#### Work to complete:
The records appear below. Copy each one exactly.

#### Listed entries:
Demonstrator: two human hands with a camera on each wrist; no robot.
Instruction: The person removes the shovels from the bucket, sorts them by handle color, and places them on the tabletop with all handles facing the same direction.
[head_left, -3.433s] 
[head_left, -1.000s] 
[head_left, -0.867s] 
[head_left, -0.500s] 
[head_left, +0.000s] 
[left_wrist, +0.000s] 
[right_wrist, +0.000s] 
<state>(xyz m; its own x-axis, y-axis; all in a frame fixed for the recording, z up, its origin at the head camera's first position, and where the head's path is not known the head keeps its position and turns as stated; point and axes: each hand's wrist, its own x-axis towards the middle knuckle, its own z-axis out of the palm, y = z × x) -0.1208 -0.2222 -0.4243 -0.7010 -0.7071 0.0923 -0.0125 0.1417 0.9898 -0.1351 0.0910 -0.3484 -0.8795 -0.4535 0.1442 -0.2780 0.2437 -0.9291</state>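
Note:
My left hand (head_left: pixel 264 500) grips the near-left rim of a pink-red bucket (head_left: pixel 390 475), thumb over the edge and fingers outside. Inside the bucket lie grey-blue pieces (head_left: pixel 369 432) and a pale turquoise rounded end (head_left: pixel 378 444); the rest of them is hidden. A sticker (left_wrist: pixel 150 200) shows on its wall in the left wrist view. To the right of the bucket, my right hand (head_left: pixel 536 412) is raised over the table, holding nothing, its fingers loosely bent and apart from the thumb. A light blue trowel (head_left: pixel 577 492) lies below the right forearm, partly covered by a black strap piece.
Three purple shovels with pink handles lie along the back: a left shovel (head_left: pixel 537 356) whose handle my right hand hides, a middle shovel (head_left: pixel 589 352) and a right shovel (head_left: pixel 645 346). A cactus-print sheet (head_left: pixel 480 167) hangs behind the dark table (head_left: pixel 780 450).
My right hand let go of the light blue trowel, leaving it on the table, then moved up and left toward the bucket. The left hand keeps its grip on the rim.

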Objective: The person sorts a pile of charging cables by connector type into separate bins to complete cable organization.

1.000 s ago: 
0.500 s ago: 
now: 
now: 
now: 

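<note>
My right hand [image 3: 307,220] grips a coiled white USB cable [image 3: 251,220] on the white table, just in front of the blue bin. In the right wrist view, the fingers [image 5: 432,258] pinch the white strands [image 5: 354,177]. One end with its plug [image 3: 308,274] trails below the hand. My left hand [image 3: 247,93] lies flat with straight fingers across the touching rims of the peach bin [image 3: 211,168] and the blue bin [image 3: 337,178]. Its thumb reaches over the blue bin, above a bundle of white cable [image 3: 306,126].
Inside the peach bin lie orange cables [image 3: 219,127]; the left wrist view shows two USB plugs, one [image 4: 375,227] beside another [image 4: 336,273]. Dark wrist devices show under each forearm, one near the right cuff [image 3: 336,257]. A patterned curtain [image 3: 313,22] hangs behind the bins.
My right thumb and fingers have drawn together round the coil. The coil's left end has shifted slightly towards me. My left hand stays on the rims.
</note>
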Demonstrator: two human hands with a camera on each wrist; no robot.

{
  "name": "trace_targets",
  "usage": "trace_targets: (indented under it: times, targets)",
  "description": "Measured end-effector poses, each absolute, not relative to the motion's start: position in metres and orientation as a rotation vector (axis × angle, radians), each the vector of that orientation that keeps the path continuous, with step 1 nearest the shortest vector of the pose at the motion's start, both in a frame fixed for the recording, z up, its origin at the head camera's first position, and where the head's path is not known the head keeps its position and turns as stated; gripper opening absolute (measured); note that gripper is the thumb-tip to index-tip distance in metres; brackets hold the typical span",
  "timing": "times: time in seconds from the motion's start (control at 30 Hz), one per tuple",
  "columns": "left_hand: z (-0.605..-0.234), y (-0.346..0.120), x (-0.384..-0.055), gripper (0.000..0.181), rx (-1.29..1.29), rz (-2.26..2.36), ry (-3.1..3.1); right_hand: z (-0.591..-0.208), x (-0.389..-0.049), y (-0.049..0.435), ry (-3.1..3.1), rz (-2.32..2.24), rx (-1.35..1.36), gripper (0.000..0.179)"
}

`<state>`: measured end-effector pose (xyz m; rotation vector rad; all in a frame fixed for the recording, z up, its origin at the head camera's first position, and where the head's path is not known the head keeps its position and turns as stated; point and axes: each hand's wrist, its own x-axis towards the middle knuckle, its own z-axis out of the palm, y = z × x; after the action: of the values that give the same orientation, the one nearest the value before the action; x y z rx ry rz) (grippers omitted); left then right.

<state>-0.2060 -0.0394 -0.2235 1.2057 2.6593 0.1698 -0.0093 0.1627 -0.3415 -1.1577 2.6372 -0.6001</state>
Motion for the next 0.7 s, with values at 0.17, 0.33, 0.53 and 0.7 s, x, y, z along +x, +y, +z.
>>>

#### Exercise result:
Demonstrator: two human hands with a camera on each wrist; no robot.
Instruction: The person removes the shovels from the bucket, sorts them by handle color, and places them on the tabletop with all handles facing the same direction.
[head_left, -3.433s] 
[head_left, -1.000s] 
[head_left, -0.867s] 
[head_left, -0.500s] 
[head_left, +0.000s] 
[left_wrist, +0.000s] 
[right_wrist, +0.000s] 
<state>(xyz m; its own x-axis, y-axis; all in a frame fixed for the recording, z up, its origin at the head camera's first position, and where the head's path is not known the head keeps its position and turns as stated; point and axes: each hand's wrist, its own x-axis towards the middle knuckle, its own z-axis out of the palm, y = z × x) -0.1208 -0.2222 -0.4243 -0.7010 -0.7071 0.0923 -0.0125 0.1417 0.9898 -0.1351 0.0910 -0.3484 -0.8795 -0.4535 0.1442 -0.2780 0.2437 -0.9291</state>
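Note:
My left hand (head_left: pixel 264 500) grips the near-left rim of a pink-red bucket (head_left: pixel 390 475), thumb over the edge and fingers outside. Inside the bucket lie grey-blue pieces (head_left: pixel 369 432) and a pale turquoise rounded end (head_left: pixel 378 444); the rest of them is hidden. A sticker (left_wrist: pixel 150 200) shows on its wall in the left wrist view. To the right of the bucket, my right hand (head_left: pixel 536 412) is raised over the table, holding nothing, its fingers loosely bent and apart from the thumb. A light blue trowel (head_left: pixel 577 492) lies below the right forearm, partly covered by a black strap piece.
Three purple shovels with pink handles lie along the back: a left shovel (head_left: pixel 537 356) whose handle my right hand hides, a middle shovel (head_left: pixel 589 352) and a right shovel (head_left: pixel 645 346). A cactus-print sheet (head_left: pixel 480 167) hangs behind the dark table (head_left: pixel 780 450).
My right hand let go of the light blue trowel, leaving it on the table, then moved up and left toward the bucket. The left hand keeps its grip on the rim.
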
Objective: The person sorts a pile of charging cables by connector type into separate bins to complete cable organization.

1.000 s ago: 
0.500 s ago: 
now: 
now: 
now: 

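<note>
My right hand [image 3: 307,220] grips a coiled white USB cable [image 3: 251,220] on the white table, just in front of the blue bin. In the right wrist view, the fingers [image 5: 432,258] pinch the white strands [image 5: 354,177]. One end with its plug [image 3: 308,274] trails below the hand. My left hand [image 3: 247,93] lies flat with straight fingers across the touching rims of the peach bin [image 3: 211,168] and the blue bin [image 3: 337,178]. Its thumb reaches over the blue bin, above a bundle of white cable [image 3: 306,126].
Inside the peach bin lie orange cables [image 3: 219,127]; the left wrist view shows two USB plugs, one [image 4: 375,227] beside another [image 4: 336,273]. Dark wrist devices show under each forearm, one near the right cuff [image 3: 336,257]. A patterned curtain [image 3: 313,22] hangs behind the bins.
My right thumb and fingers have drawn together round the coil. The coil's left end has shifted slightly towards me. My left hand stays on the rims.
</note>
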Demonstrator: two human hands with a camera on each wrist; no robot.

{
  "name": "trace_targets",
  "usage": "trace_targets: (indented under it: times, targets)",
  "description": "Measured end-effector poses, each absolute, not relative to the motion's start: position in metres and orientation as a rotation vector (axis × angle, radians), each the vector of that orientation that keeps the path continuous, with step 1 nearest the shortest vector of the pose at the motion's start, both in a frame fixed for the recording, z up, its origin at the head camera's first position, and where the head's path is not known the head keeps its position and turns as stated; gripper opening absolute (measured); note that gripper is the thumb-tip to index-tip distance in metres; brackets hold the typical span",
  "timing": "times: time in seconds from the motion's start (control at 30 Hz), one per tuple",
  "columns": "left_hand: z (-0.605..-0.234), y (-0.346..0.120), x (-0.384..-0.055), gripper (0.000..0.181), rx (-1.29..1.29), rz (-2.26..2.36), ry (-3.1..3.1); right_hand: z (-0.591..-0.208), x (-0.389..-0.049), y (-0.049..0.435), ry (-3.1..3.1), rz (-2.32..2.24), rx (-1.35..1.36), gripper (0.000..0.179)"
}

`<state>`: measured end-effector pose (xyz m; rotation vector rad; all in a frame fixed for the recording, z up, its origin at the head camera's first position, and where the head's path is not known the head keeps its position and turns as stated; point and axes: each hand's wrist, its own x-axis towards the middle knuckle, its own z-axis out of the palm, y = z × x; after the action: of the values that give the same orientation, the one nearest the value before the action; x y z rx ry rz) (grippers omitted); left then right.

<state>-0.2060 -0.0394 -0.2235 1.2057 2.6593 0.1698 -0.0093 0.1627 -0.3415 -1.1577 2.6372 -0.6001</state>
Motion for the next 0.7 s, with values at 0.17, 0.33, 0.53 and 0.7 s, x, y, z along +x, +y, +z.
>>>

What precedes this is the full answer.